«Напрасно он подбородок бреет», — подумал Клим.
— На днях купец, у которого я урок даю, сказал: «Хочется блинов поесть, а знакомые не умирают». Спрашиваю: «Зачем же нужно вам, чтоб они умирали?» — «А блин, говорит, особенно хорош на поминках». Вероятно, теперь он поест блинов…
Клим ел холодное мясо, запивая его пивом, и, невнимательно слушая вялую речь Пояркова, заглушаемую трактирным шумом, ловил отдельные фразы. Человек в черном костюме, бородатый и толстый, кричал:
— Пользуясь народным несчастием, нельзя под шумок сбывать фальшивые деньги…
— Ловко сказано, — похвалил Поярков. — Хорошо у нас говорят, а живут плохо. Недавно я прочитал у Татьяны Пассек: «Мир праху усопших, которые не сделали в жизни ничего, ни хорошего, ни дурного». Как это вам нравится?
— Странно, — ответил Клим с набитым ртом. Поярков помолчал, выпил пива, потом сказал, вздохнув:
— Тут — какое-то тихое отчаяние…
У стола явился Маракуев, щека его завязана белым платком, из кудрявых волос смешно торчат узел и два беленьких уха.

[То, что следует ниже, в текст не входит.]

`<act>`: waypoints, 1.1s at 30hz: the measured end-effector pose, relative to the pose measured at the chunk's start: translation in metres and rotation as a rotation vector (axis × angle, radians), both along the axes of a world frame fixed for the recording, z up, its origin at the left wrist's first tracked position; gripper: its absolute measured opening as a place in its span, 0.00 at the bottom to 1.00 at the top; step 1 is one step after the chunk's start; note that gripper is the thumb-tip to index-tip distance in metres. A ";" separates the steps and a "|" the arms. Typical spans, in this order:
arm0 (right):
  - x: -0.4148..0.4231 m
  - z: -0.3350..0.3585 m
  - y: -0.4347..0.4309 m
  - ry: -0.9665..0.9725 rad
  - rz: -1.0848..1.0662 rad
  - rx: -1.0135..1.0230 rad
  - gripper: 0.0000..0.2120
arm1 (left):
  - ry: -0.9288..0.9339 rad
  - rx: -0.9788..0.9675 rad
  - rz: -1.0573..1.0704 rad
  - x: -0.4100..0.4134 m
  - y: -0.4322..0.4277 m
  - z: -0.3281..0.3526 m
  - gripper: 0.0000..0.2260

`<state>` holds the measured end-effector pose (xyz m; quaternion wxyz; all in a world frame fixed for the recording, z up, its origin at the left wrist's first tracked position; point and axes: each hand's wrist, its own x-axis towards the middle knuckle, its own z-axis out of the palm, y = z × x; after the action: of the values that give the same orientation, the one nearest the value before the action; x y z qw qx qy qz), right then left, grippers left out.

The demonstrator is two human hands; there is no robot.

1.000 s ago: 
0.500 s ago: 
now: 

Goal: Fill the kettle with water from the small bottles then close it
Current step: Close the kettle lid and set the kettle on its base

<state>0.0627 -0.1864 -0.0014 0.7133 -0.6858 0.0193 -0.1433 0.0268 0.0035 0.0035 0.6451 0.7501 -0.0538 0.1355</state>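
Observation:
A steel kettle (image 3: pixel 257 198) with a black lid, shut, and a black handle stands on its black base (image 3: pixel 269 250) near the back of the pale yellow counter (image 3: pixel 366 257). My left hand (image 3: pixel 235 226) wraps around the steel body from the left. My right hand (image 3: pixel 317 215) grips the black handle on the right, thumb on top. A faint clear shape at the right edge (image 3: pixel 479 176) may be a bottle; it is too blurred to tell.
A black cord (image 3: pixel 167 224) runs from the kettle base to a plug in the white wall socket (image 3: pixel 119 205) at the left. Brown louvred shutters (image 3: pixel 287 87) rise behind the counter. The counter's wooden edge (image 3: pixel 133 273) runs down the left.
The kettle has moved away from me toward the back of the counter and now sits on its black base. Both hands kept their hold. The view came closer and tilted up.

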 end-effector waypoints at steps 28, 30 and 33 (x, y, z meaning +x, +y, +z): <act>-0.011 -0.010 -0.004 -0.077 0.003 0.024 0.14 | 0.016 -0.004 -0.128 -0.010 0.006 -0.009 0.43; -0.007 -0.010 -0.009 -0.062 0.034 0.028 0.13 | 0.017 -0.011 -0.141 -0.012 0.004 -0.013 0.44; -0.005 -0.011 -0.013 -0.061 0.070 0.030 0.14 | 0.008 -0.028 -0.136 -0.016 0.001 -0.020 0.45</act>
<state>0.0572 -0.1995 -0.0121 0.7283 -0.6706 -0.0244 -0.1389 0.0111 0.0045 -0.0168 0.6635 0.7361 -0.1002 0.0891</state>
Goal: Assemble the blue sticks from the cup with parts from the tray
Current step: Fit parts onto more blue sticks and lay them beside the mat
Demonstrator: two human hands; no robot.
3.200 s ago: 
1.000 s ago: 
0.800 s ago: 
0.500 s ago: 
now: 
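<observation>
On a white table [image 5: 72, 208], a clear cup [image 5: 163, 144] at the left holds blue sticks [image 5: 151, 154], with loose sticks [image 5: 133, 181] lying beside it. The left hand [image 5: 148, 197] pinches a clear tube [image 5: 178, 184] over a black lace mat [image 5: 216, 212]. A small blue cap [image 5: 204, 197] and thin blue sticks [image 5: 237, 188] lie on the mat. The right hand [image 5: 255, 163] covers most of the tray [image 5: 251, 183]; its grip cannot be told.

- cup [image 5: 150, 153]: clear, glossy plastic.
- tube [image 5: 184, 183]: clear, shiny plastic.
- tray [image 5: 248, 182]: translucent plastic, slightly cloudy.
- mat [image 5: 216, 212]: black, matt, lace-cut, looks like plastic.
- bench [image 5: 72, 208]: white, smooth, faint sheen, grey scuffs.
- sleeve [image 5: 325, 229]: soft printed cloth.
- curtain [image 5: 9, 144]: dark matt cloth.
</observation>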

— Был уверен, что ты здесь, — сказал он Пояркову, присаживаясь к столу.
Наклонясь друг ко другу, они перешепнулись.
— Я — мешаю? — спросил Самгин; Поярков искоса взглянул на него и пробормотал:
— Ну, чему же вы можете помешать? И, вздохнув, продолжал:
— Я вот сказал ему, что марксисты хотят листки выпустить, а — мы…
Маракуев перебил его ворчливую речь:
— Вы, Самгин, хорошо знаете Лютова? Интересный тип. И — дьякон тоже. Но — как они зверски пьют. Я до пяти часов вечера спал, а затем они меня поставили на ноги и давай накачивать! Сбежал я и вот все мотаюсь по Москве. Два раза сюда заходил…
Он закашлялся, сморщив лицо, держась за бок.
— Пыли я наглотался — на всю жизнь, — сказал он.
В противоположность Пояркову этот был настроен оживленно и болтливо. Оглядываясь, как человек, только что проснувшийся и еще не понимающий — где он, Маракуев выхватывал из трактирных речей отдельные фразы, словечки и, насмешливо или задумчиво, рассказывал на схваченную тему нечто анекдотическое. Он был немного выпивши, но Клим понимал, что одним этим нельзя объяснить его необычное и даже несколько пугающее настроение.
«Если он рад тому, что остался жив — нелепо радуется… Может быть, он говорит для того, чтоб не думать?»
— Душно здесь, братцы, идемте на улицу, — предложил Маракуев.
— Я — домой, — угрюмо сказал Поярков. — С меня хватит.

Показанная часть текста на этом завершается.